Sima menghentikan langkahnya. Di sampingnya, Sang Pendeta Agung memang tidak berniat pergi, justru menatap lengan Sang Pengatur Agung dengan tajam.

Sima berkata, “Benarkah kau rela mengorbankan orang sendiri sebagai persembahan, demi memanggil leluhur Fuxi... Namun, meski berhasil memanggil, apa benar leluhur mampu menahan raja Yue?”

“Atau sebenarnya...”

Sima tiba-tiba menarik lengan baju Sang Pengatur Agung. Terlihat di sana, sisik-sisik ular memenuhi kulitnya.

Ia terkejut, “Persembahan yang kau maksud, demi membuka kembali situs kuno Daping!”

Sang Pengatur Agung tersenyum, menutupi sisik itu dengan lengan bajunya.

“Kalian sudah lama tahu, mengapa harus terkejut?”

Sima dan Sang Pendeta Agung terdiam, hanya saja mereka enggan menerima kenyataan...

Sang Pendeta Agung berkata, “Untuk membuka situs kuno Daping lewat ritual persembahan, harus ada yang memimpin dan yang dikorbankan.”

“Korban harus berdarah Fuxi dan Nüwa. Bagaimana kau mengaturnya?”

Sang Pendeta Agung sudah menerima rencana Sang Pengatur Agung, tak tampak heran.

Sang Pengatur Agung menjawab, “Tuan Feng akan memimpin ritual, sekaligus menjadi pembunuh siluman ular.”

Pemimpin ritual hidup, korban mati!

“Apa?” Sima terkejut. Ia mengira Sang Pengatur Agung akan menjadi pemimpin ritual sendiri demi memasuki situs kuno Daping dan menemukan pusaka Fuxi—Hetu!

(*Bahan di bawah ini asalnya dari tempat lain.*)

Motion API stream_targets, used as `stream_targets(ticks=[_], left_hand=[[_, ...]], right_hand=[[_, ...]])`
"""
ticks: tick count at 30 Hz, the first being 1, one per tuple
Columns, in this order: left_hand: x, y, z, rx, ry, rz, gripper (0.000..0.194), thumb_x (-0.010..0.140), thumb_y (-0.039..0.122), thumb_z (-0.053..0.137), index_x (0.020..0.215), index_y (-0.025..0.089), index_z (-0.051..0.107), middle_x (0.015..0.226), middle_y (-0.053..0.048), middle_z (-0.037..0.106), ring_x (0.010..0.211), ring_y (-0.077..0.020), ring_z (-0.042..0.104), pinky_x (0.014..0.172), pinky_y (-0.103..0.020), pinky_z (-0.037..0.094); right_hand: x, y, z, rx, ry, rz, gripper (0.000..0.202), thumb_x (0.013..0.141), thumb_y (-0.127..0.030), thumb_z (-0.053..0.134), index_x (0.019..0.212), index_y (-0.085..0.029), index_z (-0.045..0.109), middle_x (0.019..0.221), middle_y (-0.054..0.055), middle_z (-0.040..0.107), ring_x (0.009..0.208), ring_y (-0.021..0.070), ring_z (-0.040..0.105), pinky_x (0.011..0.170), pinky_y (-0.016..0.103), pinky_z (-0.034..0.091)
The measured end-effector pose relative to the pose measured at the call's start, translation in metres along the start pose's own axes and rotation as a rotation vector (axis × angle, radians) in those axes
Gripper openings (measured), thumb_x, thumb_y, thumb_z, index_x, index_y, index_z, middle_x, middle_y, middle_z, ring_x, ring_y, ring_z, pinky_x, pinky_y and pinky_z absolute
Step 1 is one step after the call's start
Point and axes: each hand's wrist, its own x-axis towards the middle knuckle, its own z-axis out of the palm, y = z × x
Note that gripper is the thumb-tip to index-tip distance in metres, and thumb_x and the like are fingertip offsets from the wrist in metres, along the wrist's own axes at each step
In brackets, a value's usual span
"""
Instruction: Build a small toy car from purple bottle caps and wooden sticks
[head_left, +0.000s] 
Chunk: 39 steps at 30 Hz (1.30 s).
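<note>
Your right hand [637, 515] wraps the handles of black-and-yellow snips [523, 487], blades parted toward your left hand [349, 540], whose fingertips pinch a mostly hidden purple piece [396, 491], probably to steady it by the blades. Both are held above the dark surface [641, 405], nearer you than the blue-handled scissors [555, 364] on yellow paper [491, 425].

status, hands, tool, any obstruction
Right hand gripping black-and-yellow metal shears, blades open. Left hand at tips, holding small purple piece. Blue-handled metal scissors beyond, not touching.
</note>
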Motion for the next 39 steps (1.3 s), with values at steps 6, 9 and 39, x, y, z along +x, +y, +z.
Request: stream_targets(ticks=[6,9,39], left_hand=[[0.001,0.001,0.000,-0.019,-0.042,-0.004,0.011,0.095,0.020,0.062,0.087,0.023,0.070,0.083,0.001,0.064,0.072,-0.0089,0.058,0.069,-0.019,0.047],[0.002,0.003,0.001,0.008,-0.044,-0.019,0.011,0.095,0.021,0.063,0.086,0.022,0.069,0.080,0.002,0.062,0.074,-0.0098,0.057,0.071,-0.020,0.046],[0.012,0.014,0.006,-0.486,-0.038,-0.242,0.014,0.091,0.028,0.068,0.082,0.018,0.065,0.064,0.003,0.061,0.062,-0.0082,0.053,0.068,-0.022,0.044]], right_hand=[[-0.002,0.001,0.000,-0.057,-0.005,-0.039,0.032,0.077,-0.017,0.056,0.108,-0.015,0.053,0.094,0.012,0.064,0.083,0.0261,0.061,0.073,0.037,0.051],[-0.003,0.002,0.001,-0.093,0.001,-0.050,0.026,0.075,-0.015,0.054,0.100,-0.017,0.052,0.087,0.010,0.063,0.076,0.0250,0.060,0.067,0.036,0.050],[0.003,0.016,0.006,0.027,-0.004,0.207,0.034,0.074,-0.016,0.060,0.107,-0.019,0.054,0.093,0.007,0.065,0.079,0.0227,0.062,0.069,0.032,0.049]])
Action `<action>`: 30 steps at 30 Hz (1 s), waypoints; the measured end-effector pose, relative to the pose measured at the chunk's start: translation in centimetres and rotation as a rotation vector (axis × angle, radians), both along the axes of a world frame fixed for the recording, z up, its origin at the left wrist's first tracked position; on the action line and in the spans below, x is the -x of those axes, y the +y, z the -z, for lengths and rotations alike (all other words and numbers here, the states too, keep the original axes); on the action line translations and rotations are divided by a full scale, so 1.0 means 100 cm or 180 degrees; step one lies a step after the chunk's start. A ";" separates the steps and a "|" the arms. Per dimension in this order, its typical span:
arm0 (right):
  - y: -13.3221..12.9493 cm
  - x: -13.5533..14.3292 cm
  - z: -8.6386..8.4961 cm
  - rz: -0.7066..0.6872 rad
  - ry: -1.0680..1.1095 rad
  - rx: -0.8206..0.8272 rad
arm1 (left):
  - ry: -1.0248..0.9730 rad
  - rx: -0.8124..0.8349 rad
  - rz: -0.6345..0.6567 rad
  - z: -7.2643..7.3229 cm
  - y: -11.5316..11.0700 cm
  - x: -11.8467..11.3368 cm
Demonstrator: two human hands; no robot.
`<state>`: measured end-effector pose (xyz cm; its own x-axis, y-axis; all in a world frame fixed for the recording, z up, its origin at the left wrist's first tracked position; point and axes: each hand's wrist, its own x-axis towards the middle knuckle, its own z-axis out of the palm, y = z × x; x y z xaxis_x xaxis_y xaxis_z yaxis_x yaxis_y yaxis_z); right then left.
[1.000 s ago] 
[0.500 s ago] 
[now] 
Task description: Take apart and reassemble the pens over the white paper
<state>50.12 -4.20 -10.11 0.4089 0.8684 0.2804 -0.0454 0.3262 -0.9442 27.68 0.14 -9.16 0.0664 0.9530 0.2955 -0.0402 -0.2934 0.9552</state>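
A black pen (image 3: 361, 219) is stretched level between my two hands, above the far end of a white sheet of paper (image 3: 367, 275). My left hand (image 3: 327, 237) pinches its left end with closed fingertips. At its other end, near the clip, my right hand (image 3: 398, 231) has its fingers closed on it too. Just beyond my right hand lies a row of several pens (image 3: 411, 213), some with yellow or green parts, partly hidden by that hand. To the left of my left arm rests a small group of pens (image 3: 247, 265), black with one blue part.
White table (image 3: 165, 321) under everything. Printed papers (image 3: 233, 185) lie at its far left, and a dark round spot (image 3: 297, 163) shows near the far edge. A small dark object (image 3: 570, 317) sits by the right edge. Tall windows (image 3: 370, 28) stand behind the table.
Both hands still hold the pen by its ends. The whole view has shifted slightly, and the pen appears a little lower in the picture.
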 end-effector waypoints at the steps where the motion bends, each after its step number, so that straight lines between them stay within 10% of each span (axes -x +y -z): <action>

Namun, kesempatan itu justru diberikan pada Feng Yun...

Sedangkan siluman ular itu...

“Itu adalah keturunan Nüwa, Pengatur Agung,” Sima berkata dengan nada bersalah, “Dulu Paman Yang gugur karena mencari situs Daping, dan keturunan Nüwa pernah dikeluarkan jantungnya, lukanya belum sembuh. Jika kali ini jantungnya diambil lagi, ia benar-benar akan mati. Mana mungkin kita...”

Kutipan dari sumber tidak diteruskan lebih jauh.